- About this task -
Look through the records below for the line with "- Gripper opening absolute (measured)". Return that line and each one after it up to and including the line with "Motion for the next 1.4", exactly.

Stored items from a collection:
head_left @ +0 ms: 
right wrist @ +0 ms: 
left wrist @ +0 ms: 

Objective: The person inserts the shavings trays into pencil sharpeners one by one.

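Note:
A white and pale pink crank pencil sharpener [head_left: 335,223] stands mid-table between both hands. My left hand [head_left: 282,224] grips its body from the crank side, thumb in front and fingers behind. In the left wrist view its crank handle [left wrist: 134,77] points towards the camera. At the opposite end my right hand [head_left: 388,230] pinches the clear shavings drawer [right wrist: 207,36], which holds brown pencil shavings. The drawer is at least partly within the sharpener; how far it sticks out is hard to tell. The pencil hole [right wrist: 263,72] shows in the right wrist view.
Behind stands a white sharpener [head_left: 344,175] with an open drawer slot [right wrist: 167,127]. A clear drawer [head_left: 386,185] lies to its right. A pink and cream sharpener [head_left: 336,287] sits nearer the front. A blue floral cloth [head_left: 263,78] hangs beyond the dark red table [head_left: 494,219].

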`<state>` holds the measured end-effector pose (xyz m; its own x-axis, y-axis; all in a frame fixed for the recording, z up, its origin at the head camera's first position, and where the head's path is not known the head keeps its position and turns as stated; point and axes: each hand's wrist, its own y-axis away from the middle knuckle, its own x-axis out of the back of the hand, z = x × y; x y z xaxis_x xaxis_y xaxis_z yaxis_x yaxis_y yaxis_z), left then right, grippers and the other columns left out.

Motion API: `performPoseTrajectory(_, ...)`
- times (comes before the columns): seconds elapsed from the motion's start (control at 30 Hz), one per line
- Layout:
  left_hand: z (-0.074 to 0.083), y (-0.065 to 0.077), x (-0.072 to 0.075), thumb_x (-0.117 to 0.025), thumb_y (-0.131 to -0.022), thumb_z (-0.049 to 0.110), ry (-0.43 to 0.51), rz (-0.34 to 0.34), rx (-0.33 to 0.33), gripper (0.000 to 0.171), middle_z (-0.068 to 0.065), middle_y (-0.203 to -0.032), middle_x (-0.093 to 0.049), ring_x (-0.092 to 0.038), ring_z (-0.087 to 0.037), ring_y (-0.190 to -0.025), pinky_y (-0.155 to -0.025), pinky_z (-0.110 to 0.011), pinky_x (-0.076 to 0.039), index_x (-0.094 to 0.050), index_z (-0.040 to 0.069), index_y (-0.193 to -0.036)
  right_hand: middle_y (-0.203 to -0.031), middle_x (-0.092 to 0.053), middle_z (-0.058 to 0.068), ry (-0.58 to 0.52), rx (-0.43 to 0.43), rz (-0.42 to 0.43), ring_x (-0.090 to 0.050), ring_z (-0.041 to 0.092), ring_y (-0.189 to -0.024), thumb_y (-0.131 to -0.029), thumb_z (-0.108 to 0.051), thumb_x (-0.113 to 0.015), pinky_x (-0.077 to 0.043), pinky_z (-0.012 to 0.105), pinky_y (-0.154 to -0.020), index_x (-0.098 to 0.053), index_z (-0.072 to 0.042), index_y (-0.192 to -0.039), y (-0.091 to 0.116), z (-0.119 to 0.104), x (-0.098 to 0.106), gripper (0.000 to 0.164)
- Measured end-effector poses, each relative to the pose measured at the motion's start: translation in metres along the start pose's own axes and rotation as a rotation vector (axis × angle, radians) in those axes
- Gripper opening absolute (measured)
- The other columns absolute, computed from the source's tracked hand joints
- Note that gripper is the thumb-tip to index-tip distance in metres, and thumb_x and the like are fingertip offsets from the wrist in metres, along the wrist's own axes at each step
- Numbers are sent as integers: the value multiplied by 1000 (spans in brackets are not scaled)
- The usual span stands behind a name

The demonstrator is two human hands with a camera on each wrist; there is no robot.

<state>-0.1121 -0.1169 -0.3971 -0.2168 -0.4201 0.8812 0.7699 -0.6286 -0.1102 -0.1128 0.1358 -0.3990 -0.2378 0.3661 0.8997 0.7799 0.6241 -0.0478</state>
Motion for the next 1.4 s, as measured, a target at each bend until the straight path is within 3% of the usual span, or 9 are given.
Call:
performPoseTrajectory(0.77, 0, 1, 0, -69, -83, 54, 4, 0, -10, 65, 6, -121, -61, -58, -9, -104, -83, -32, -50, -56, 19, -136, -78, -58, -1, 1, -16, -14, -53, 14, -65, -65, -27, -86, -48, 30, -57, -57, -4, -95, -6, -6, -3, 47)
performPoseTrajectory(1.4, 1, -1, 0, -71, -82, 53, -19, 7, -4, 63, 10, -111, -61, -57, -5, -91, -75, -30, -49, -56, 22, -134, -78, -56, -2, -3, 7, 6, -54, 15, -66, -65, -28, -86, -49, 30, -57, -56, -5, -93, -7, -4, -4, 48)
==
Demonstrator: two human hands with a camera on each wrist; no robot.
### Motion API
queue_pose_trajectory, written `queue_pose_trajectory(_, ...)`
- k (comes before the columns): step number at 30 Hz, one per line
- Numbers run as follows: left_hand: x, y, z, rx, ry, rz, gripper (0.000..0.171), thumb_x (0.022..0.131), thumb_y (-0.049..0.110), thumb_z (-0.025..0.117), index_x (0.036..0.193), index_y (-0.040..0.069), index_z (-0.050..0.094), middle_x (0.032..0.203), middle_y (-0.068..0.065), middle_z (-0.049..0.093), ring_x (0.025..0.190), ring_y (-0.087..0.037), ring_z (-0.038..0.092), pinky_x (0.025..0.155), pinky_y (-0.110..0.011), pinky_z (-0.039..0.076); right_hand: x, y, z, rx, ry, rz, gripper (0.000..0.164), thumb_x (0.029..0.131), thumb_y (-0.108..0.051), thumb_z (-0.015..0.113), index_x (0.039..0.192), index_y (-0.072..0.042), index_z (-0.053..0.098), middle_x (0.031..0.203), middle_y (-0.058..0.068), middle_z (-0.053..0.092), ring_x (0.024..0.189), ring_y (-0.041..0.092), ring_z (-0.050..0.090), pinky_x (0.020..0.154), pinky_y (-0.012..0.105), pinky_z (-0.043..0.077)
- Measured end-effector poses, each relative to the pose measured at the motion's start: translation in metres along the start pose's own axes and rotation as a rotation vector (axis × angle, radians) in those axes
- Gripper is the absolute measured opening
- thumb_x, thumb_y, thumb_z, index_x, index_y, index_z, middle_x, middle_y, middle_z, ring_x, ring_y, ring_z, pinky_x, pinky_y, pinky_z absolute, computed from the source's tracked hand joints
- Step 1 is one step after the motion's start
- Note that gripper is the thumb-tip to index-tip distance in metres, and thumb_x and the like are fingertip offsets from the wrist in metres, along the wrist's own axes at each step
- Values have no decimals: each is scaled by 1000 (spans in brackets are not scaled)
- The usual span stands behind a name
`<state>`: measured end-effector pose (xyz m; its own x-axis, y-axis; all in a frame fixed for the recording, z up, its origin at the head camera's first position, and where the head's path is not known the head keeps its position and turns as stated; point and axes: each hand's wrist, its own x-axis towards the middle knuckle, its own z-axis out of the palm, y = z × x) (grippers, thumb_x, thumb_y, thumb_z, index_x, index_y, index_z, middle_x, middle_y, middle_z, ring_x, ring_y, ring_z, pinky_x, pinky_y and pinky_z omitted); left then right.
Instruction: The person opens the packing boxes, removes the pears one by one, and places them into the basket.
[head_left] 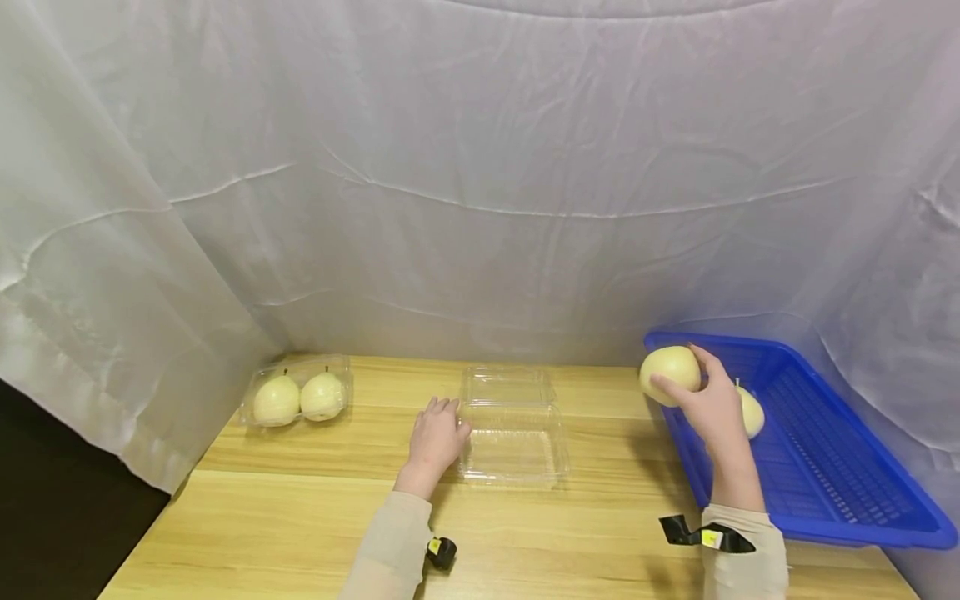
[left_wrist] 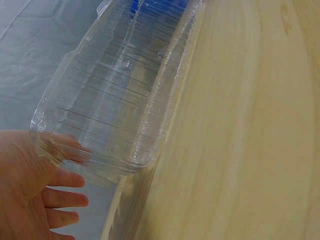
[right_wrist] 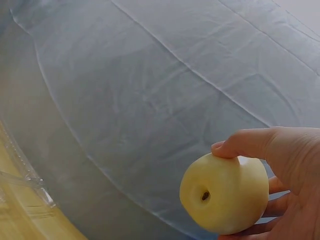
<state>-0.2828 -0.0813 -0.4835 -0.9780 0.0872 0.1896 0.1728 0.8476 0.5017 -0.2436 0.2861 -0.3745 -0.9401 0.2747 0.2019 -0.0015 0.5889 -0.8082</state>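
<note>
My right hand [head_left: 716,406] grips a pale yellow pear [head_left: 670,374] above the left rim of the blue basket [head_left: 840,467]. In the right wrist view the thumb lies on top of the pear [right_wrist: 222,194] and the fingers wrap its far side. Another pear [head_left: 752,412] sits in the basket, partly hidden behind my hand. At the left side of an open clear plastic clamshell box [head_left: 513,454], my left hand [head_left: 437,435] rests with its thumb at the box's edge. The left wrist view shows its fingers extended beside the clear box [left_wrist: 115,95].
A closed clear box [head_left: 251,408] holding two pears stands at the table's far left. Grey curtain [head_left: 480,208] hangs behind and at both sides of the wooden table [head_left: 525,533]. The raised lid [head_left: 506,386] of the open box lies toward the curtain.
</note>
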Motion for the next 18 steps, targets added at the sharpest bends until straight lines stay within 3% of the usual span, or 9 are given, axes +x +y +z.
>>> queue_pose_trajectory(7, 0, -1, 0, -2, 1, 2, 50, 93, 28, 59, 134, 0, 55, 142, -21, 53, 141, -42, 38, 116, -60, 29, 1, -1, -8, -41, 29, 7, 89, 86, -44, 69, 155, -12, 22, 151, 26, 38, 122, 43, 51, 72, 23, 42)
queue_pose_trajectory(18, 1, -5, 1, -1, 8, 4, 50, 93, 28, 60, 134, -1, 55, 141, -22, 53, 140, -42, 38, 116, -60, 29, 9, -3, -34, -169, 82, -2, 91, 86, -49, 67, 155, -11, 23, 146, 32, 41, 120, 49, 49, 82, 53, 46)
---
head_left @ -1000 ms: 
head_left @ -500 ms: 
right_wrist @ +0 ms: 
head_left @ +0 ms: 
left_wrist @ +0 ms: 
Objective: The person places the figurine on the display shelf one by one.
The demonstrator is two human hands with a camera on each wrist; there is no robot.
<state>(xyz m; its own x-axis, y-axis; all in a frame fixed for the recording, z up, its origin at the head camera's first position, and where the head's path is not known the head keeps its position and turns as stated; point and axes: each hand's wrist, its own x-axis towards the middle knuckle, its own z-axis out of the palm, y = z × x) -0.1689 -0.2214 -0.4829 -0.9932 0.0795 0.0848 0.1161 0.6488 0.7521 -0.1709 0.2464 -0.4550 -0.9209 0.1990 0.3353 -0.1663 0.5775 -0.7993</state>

- Exercise response -
- Gripper opening absolute (measured)
- The other columns absolute, computed from the source's tracked hand joints
- Note that gripper is the thumb-tip to index-tip distance in metres, and thumb_x and the like are fingertip offsets from the wrist in metres, along the wrist's own axes at each step
- Numbers are sent as integers: the value multiplied by 1000 (spans in brackets are not scaled)
- The usual span stands behind a name

The demonstrator is two human hands with a camera on each wrist; there is no robot.

<state>-0.1121 -0.1169 -0.3971 -0.2168 -0.4201 0.8812 0.7699 -0.6286 -0.1102 -0.1128 0.1358 -0.3990 -0.2378 0.3661 0.8997 0.7799 0.6241 -0.0478</state>
Motion for the next 1.4 s, as measured, a target at each bend until the straight path is within 3% of the usual span, or 9 are given.

Nothing more belongs to this answer.